Saat matahari semakin tinggi, mereka bekerja dengan tekad yang lebih kuat, menggarap ladang dengan harapan dan keberanian. Setiap cangkul yang mereka ayunkan, setiap bibit yang mereka tanam, adalah simbol dari tekad mereka untuk terus berjuang dan mencari kebebasan yang mereka dambakan. Bersama-sama, mereka siap menghadapi hari esok dengan hati yang lebih kuat dan semangat yang tak tergoyahkan.
"Oh ya bang, sejak kapan abang kenal dengan Arumi?" tanya Jenny.
"Dia teman masa kecilku, neng." jawab Raffi.
"Mungkin dia cemburu bang, setelah tahu abang menikahi aku dan makanya tadi dia marah." jawab Jenny.
"Maafkan Arumi ya neng, sikapnya pasti membuat eneng sakit hati." jawab Raffi.

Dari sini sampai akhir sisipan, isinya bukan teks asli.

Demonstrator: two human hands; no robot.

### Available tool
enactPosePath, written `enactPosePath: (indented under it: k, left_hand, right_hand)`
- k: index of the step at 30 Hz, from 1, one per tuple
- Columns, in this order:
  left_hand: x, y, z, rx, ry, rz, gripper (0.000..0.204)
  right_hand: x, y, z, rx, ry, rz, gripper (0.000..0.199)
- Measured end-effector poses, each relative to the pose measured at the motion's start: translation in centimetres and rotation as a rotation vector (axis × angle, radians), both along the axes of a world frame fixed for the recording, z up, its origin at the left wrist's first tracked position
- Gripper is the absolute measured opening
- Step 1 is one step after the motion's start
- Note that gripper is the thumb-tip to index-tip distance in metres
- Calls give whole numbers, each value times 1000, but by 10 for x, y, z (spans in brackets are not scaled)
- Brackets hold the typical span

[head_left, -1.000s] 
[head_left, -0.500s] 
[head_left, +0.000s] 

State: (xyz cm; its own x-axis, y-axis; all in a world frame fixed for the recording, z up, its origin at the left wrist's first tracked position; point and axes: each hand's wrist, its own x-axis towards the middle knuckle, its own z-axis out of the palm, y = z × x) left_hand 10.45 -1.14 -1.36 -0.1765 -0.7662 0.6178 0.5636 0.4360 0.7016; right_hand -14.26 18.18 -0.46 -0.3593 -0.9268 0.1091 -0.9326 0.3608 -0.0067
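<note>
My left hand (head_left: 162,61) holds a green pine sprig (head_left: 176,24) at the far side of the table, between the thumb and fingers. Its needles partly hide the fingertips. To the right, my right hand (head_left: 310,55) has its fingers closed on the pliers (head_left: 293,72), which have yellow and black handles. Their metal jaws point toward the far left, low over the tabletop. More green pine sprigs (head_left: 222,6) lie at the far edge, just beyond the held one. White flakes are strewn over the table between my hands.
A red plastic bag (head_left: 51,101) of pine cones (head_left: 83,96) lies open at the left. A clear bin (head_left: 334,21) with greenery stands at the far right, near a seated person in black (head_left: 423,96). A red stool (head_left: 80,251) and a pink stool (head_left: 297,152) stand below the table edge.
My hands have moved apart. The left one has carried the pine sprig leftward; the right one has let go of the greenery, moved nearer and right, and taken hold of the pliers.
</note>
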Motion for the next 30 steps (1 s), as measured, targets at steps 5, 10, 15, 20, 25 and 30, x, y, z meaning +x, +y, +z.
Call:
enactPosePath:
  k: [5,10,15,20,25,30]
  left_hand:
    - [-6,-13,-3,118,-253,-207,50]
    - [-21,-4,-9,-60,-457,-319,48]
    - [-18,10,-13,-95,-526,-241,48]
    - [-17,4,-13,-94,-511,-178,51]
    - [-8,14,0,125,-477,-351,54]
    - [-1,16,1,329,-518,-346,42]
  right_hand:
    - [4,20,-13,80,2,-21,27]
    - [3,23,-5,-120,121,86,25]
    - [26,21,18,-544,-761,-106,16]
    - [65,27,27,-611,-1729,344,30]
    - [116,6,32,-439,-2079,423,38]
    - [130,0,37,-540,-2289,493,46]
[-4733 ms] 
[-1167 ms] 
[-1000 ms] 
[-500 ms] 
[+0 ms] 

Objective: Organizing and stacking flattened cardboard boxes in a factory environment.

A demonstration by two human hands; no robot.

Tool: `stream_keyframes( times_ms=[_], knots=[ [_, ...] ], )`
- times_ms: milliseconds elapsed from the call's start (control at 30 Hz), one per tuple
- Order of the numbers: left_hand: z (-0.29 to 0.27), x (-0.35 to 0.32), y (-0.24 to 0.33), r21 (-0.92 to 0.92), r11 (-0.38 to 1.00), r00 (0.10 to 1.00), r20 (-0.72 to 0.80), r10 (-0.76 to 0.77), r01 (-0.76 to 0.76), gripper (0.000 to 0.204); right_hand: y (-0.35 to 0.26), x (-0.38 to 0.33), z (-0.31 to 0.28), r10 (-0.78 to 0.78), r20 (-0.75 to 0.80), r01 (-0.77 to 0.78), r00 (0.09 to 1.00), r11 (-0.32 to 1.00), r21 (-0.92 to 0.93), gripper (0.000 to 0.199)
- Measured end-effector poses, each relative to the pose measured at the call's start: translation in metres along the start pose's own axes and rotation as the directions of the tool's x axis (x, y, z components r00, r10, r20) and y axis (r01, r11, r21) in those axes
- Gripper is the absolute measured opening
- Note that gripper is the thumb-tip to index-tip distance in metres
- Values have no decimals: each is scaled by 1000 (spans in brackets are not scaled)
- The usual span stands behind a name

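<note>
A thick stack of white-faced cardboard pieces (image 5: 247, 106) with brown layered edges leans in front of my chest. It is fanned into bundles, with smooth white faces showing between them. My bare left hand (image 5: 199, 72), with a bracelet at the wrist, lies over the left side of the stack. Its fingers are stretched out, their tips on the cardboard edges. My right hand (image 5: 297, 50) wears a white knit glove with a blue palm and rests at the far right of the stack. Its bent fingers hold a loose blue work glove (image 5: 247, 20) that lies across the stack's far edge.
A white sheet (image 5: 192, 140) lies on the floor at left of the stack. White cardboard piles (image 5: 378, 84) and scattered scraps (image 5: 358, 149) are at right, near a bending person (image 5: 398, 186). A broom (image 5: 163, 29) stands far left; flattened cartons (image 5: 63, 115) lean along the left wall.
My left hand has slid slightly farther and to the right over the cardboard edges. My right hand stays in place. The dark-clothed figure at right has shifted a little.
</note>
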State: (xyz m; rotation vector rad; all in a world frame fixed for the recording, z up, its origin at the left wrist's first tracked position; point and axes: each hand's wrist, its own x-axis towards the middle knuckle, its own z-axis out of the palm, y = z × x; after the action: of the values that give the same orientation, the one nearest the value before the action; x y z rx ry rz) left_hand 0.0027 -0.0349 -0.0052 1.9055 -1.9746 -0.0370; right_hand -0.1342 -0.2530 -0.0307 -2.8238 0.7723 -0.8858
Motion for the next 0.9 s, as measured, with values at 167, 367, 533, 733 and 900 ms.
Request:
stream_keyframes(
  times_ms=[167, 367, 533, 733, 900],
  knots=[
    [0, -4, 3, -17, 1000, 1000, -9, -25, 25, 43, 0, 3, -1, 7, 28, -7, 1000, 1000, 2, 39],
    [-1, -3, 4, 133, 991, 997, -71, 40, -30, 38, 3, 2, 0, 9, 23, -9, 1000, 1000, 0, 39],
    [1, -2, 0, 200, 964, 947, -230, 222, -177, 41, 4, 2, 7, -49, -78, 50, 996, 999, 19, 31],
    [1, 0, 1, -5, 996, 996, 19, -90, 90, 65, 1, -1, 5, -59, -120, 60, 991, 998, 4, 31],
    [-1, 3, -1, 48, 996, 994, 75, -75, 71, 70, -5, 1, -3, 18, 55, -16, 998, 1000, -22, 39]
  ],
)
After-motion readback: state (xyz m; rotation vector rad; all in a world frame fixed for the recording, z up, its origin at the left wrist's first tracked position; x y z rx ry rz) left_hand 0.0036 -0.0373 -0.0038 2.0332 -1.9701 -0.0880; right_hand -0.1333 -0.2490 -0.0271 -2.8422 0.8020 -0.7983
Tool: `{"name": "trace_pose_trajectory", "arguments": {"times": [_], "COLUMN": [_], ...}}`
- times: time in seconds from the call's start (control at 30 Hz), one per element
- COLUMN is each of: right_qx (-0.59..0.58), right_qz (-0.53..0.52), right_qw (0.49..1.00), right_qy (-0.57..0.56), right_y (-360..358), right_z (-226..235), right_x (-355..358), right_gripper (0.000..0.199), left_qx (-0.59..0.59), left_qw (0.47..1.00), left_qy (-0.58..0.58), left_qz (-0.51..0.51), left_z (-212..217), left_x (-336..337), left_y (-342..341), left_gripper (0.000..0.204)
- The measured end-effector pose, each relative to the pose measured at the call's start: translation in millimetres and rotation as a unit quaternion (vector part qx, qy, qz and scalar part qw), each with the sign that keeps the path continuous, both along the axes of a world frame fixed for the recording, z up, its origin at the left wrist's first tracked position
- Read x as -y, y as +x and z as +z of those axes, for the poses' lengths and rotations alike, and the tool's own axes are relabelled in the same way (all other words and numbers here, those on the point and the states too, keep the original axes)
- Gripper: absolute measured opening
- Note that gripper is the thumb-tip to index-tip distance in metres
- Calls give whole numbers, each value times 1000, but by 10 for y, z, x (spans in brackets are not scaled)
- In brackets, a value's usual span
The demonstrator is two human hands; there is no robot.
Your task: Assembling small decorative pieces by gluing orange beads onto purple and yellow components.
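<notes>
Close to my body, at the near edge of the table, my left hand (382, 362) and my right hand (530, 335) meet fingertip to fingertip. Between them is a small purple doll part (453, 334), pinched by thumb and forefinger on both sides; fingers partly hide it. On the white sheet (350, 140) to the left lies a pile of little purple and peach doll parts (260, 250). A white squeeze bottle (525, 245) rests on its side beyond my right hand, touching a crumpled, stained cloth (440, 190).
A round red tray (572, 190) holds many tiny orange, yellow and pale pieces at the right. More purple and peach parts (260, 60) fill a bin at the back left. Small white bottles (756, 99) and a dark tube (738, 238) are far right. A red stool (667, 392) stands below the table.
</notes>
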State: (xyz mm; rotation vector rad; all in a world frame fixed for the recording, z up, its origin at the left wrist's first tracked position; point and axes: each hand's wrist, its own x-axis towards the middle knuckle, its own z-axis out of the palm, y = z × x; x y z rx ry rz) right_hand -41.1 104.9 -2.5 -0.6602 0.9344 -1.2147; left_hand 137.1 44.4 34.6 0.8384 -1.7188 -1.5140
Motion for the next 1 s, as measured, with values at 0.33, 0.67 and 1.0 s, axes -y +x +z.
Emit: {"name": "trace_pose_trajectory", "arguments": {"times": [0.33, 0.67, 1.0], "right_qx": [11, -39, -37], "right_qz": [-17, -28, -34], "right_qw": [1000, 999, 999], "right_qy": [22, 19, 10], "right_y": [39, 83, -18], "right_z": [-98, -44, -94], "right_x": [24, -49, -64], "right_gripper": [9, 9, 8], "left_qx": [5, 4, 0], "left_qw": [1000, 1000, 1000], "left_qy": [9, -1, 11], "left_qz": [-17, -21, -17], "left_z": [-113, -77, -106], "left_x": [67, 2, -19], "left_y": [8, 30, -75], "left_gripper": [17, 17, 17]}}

"Its oke bang, aku dah biasa menghadapi perempuan seperti Arumi waktu di kota." jawabnya santai.
Raffi dengan jahil mengambil sesuatu dari tanah lalu menunjukkan pada Jenny.Gadis itu langsung histeris dan menjauh melihat hewan kecil yang mengerikan yaitu cacing.
"Geli Bang, buang sana." pekik Jenny kesal.
Raffi justru tertawa, dia mengejar istrinya dan berusaha menakuti Jenny.Perempuan itu langsung lari disekitaran ladang setelah itu pergi dari sana.
Tak lama mereka sampai dirumah, bu Sari terkejut melihat menantunya menangis.
"Jenny ada apa nak, kenapa kamu menangis?"
"Ini bu, bang Raffi menakuti aku pakai cacing." jawabnya.
"Raffi." tegur ibu pada sang anak.Raffi langsung meminta maaf pada istrinya lalu mengajak Jenny ke kamar.Bu Sari menggeleng pelan melihat kelakuan keduanya.